Sheptone Spanks the Chicken Picker
December 2010 - Port Orchard, WA – Sheptone, an American manufacturer of guitar pickups today announces the release of their new line of pickups for Tele-style electric guitars. All pickups are manufactured in the Port Orchard facility and are available immediately. The new model is designed to maintain the tones associated with Tele-style guitars but eliminate the problems often experienced by musicians over the years.

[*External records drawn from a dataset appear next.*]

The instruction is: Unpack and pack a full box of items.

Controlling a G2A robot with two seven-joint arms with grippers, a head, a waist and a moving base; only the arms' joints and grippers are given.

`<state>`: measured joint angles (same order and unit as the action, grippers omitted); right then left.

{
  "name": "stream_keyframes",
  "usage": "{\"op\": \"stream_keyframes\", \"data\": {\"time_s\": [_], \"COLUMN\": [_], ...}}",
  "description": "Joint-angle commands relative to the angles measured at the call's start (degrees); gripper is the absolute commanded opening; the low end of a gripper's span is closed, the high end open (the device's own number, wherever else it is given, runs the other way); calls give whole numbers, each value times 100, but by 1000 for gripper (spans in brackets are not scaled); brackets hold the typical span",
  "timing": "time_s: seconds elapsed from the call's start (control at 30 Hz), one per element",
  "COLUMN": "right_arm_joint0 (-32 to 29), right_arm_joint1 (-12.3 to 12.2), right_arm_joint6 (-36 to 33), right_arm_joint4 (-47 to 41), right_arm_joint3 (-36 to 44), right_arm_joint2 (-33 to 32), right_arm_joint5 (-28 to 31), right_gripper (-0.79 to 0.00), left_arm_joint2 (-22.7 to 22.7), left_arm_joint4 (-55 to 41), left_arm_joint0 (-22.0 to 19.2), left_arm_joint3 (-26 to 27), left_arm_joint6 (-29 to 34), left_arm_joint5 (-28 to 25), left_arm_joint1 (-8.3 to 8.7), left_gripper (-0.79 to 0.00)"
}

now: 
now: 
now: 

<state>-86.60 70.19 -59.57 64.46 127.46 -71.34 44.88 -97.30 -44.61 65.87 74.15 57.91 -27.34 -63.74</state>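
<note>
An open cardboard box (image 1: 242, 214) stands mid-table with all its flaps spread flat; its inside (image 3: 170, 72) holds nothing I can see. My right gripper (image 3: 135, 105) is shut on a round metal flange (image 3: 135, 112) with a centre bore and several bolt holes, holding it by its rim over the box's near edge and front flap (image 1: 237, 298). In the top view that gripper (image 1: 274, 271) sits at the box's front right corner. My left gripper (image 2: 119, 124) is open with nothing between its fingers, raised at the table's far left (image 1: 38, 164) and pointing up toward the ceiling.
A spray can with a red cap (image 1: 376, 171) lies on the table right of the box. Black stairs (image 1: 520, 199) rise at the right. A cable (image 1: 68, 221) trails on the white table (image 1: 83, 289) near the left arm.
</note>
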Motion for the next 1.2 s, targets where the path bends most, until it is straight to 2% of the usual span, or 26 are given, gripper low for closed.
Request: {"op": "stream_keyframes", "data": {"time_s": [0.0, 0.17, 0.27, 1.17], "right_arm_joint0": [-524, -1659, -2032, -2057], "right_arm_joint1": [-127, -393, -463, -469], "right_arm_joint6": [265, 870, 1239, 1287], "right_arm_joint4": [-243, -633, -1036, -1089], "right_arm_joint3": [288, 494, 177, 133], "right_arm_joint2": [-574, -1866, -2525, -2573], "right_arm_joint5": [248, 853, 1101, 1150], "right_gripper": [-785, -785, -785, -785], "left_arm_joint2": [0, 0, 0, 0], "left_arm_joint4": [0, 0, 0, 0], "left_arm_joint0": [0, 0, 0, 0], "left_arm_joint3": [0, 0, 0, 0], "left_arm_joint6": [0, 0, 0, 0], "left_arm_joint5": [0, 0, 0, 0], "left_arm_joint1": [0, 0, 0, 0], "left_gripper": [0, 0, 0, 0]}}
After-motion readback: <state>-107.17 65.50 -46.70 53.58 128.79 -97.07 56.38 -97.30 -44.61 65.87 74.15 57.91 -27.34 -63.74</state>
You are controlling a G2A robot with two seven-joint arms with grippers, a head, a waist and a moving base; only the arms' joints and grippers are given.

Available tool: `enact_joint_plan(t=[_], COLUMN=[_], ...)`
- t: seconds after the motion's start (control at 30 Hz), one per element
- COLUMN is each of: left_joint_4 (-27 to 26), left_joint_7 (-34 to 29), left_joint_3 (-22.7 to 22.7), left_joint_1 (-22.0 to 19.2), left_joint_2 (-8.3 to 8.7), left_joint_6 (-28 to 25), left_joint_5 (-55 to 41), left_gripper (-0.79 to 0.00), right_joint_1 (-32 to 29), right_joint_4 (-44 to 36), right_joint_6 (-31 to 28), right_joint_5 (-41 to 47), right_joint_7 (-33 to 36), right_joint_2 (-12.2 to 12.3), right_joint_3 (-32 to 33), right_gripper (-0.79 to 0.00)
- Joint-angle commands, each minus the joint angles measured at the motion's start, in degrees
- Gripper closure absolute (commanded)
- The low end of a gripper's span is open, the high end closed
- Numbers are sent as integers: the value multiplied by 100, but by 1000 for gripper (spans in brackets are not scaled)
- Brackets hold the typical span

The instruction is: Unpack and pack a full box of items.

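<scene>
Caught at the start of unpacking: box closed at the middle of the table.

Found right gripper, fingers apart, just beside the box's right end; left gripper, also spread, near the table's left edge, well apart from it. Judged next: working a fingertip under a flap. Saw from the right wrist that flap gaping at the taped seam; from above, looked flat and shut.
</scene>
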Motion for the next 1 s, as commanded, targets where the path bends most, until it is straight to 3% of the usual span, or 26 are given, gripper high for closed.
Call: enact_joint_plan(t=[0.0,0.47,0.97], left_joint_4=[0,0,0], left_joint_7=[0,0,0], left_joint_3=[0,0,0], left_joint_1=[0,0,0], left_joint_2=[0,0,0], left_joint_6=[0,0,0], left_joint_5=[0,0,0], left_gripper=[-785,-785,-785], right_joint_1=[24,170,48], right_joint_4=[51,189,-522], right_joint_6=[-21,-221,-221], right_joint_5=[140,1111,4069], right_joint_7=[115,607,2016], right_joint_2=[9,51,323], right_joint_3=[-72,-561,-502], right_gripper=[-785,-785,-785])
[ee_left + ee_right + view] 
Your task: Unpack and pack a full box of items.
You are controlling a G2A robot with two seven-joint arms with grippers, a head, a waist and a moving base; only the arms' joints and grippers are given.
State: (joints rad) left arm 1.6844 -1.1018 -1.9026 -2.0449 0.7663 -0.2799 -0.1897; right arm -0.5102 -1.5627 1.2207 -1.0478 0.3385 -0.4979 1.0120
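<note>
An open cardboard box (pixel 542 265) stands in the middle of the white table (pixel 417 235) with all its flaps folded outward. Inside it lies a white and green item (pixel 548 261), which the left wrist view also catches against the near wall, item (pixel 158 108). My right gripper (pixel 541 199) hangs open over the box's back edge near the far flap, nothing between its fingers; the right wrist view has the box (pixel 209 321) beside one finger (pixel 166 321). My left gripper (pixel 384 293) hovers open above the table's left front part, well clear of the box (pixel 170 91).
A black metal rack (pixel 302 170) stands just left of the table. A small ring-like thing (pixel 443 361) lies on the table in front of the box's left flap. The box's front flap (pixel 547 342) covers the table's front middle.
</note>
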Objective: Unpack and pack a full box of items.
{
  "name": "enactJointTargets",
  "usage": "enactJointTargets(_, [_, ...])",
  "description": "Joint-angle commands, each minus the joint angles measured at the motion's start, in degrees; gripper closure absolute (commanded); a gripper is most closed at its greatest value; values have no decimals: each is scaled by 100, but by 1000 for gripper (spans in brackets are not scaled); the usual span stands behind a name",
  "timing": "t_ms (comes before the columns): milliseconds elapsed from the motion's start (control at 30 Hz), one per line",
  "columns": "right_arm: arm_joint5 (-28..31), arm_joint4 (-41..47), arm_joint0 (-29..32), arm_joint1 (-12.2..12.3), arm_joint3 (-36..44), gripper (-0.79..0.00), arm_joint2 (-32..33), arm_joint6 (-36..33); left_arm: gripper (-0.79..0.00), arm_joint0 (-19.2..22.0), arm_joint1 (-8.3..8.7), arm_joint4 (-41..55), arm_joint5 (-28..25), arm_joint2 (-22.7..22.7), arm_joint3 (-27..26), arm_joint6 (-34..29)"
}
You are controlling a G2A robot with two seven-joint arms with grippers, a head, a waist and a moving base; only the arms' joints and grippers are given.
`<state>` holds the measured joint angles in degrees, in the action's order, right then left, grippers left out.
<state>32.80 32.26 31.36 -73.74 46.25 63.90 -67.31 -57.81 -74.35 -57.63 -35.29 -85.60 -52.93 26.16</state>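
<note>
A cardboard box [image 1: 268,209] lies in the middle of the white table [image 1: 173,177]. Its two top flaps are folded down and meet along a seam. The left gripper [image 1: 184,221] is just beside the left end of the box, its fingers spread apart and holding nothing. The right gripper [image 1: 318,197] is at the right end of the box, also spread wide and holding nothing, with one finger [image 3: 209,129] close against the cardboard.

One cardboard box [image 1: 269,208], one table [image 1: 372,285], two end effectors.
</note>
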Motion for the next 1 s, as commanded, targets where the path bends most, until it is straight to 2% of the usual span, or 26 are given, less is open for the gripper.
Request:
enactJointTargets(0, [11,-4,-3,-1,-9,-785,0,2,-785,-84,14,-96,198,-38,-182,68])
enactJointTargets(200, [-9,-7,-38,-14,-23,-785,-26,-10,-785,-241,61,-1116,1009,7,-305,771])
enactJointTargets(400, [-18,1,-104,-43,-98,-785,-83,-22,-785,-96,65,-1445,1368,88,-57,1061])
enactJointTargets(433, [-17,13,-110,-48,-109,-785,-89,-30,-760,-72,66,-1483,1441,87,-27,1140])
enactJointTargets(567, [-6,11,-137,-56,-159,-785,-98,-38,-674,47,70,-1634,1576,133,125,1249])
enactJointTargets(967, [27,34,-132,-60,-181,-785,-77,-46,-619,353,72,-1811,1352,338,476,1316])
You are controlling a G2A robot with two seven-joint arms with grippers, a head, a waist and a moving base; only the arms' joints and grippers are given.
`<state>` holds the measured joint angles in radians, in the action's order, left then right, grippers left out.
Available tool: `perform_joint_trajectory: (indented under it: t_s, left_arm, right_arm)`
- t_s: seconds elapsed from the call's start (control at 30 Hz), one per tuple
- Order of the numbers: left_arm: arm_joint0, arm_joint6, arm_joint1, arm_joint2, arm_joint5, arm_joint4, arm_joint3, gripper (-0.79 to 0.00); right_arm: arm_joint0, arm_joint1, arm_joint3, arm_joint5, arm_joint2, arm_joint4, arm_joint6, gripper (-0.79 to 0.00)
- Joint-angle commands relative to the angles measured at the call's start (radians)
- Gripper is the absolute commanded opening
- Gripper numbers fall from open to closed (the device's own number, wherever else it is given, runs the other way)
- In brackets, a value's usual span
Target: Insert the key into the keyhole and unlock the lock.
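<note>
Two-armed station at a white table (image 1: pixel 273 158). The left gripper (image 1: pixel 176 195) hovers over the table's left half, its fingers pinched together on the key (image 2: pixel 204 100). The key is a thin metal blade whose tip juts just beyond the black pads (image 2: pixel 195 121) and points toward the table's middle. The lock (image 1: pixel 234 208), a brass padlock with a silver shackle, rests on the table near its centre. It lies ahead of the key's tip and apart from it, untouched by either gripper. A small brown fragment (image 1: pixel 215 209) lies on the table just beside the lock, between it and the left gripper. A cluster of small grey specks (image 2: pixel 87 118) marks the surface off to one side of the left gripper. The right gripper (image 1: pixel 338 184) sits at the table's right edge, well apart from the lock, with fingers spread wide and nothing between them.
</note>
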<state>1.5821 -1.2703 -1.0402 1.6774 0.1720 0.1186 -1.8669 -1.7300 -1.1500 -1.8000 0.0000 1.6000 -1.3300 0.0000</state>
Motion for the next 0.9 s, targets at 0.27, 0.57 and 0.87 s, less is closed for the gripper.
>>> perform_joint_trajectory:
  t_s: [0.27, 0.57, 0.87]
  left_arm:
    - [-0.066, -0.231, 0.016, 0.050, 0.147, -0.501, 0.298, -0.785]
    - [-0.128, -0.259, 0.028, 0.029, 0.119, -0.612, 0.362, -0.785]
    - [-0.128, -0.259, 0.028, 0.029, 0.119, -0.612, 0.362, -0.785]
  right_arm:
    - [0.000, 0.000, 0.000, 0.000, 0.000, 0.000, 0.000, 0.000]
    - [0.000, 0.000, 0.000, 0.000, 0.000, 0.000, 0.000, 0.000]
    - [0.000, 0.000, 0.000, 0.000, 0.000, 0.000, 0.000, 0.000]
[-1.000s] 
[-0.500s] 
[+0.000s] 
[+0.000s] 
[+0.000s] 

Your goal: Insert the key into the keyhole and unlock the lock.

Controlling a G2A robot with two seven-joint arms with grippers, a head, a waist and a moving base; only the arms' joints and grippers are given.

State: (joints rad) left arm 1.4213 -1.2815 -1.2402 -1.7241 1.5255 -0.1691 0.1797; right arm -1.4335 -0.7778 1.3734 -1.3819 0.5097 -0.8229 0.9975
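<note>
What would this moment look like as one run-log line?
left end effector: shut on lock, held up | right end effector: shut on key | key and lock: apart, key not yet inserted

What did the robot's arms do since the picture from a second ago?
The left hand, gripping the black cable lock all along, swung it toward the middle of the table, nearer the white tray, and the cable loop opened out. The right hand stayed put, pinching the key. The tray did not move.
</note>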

The new Sheptone Tele pickups are of vintage construction featuring either staggered pole pieces or flat-pole blackguard on the bridge pickups. The neck pickup is available with a chrome, nickel or gold cover. The bridge pickup is wound using #42 enamel wire with a standard resistance set of 7.6K, and the neck to 7.3K with #43 enamel wire. Alnico 5 magnets are standard on both. Pickups are wound to eliminate the large volume difference between the pickups of a typical telecaster set. Sheptone does allow custom orders, making Alnico 2 magnets and custom windings available upon request. The neck pickup is reverse wound and reverse polarized to eliminate noise and then is potted upside down to completely eliminate squeal by filling the airspace with wax. To further reduce feedback, the bridge pickup is potted in wax as well.
The Sheptone Tele pickups are based on original designs from the Fender Telecaster guitar, developed by Leo Fender in 1949. The guitar has been in production since its first inception and it has been the influence of many other electric guitars built by many of today’s builders. Being the first major production, solid body, electric guitar; the Telecaster had a major influence on players and music but not without its drawbacks. The original electronics posed certain performance problems when played live. The original pickups were known for creating unwanted squeals and feedback during shows and created challenges for musicians to prevent the noises from occurring during performance. The changes in design and production by Sheptone have solved these issues while maintaining the tone of the originals.
To give insight as to what drives Shep’s pursuit, he states “My philosophy is simple...pickups should be transparent and allow the primary tones of the wood to come through. It is a wooden instrument after all. If you really listen to those classic riffs and tones that we all know, you can hear the wood and that is the key. While some secondary tone is inherent to each pickup’s design, the job of the pickup is to respond to the players' touch (dynamics), enhance the natural harmonics and overtones that accompany each note, and transfer this "voice" to the rest of the signal chain.”
To demonstrate the tones and performance of the new Sheptone Tele pickups, Sheptone has created sound files that customers can listen to online.
MSRP start at $90 each or $169 per pair
A little over seven years ago, Jeff Shepherd found himself in a local band and this is where the quest for tone began. An on-and-off recreational guitar player since the age of 12, the guitars he was playing live just didn’t sound the way he wanted. He purchased a set of 1958 Gibson PAF’s for a ridiculous $4000 to put in his EC-1000 and the difference was incredible. Being the type that likes to tinker and take things apart to see how they work (much to his parents dismay as a child), he began to experiment with winding his own pickups and comparing them to his 1958 originals, back and forth, adjust and re-adjust for over a year until he finally was able to duplicate THAT tone. Since then he has been fortunate enough to extensively analyze over 100 of those old humbuckers, developing a consistent modern recipe as a reasonably priced substitute for over-priced vintage pickups. With a lot of work and some luck along the way, his original curiosity exploded into a full time business, now shipping to every guitar playing country in the world based on word-of-mouth alone. Sheptone has since developed several lines of pickups including Strat, Tele, P90, Bass, and others based on the same principles and procedures.